The obtained reads were trimmed using bbduk from the BBMap (https://sourceforge.net/projects/bbmap/) v38.87 collection using parameters “ktrim = r k=23 mink = 11 hdist = 1 tpe tbo”. The trimmed reads were aligned with Hisat2 2.2.1 against the Ensembl release 102 reference mouse genome (Yates et al., 2020).

Gene expression was quantified using the featureCounts (Liao et al., 2014) application from the subread package (v2.0.1) and with parameters ‘--primary -O -C -B -p -T 8 --minOverlap 5’. Differential expression analysis was performed using DESeq2 (v1.30.0) (Love et al., 2014). A gene ontology set enrichment analysis was performed using the ClusterProfiler R package (v3.18.1). The visualization of the respective clustermaps was layouted using the ForceAtlas2 implementation of the python fa2 (https://pypi.org/project/fa2/) package for networkx (v2.5) (https://networkx.org/).

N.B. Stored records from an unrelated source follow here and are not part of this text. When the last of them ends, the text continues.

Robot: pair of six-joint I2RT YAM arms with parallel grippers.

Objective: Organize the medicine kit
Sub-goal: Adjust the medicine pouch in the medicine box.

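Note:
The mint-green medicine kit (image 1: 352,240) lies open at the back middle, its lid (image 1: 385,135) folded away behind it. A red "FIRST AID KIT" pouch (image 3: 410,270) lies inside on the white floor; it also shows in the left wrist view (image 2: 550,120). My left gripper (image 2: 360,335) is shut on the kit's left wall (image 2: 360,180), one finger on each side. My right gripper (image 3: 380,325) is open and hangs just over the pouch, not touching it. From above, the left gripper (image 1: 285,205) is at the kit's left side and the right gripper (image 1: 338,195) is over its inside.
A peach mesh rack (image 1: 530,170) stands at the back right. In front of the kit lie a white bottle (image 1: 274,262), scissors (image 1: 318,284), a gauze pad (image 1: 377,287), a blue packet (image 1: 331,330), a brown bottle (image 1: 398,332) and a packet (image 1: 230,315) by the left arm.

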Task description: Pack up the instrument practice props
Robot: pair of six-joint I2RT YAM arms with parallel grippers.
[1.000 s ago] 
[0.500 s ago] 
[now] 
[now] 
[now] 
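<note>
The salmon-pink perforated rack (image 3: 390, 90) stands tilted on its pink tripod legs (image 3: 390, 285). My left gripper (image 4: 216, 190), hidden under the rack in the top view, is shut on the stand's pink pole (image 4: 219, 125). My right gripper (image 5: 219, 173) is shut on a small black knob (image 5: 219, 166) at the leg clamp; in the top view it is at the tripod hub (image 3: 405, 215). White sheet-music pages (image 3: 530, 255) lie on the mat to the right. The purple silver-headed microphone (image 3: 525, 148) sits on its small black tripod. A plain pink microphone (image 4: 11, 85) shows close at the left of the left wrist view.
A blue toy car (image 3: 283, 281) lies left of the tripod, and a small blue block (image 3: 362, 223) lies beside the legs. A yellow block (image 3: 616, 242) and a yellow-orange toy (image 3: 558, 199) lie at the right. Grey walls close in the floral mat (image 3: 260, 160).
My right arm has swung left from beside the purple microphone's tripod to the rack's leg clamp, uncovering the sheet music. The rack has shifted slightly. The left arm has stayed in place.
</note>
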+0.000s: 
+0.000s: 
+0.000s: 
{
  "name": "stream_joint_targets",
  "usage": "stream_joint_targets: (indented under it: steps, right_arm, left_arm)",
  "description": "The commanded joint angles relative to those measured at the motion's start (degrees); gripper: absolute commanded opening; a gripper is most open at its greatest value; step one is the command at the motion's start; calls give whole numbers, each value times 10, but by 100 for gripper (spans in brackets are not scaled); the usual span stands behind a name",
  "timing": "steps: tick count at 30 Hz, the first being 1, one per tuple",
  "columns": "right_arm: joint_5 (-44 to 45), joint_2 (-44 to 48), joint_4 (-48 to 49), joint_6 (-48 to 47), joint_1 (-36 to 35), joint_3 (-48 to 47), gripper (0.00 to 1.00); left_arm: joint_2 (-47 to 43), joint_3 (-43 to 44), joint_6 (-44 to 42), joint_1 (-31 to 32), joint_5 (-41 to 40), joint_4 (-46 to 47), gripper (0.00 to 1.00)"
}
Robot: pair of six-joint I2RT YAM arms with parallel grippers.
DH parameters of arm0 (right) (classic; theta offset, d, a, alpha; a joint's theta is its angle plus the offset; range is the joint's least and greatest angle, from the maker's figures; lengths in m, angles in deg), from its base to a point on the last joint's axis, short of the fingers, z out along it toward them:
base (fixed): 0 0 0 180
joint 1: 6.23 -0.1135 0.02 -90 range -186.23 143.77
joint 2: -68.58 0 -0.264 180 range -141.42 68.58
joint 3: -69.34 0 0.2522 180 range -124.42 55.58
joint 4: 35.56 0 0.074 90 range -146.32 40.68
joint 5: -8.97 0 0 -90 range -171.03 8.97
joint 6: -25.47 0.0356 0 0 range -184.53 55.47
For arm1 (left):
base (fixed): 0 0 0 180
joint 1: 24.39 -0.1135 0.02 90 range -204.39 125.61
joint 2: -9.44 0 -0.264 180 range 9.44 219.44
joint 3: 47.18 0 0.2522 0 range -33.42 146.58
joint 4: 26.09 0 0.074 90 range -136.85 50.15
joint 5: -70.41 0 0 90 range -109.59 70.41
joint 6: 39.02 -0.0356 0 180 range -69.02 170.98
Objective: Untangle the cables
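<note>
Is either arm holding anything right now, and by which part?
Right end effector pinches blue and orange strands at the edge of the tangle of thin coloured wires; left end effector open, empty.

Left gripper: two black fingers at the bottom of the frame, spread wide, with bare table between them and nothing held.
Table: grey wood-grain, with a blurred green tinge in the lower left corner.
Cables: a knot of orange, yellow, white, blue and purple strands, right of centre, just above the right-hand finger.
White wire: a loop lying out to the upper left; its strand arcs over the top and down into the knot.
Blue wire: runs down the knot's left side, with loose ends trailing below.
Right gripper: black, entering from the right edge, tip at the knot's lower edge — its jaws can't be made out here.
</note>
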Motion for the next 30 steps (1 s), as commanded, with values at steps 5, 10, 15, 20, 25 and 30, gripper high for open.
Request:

On the library-size normalized count data, the pymRMR (Peng et al., 2005, https://pypi.org/project/pymrmr/) package was used to derive the top 100 discriminatory genes (Mutual Information Quotient method) for subsequently calculating the UMAP 2D-embedding (McInnes et al., 2020, https://pypi.org/project/umap-learn/) for all samples (umap-learn package v0.5.0rc1, 3 neighbors) (McInnes et al., 2018, https://pypi.org/project/pymrmr/).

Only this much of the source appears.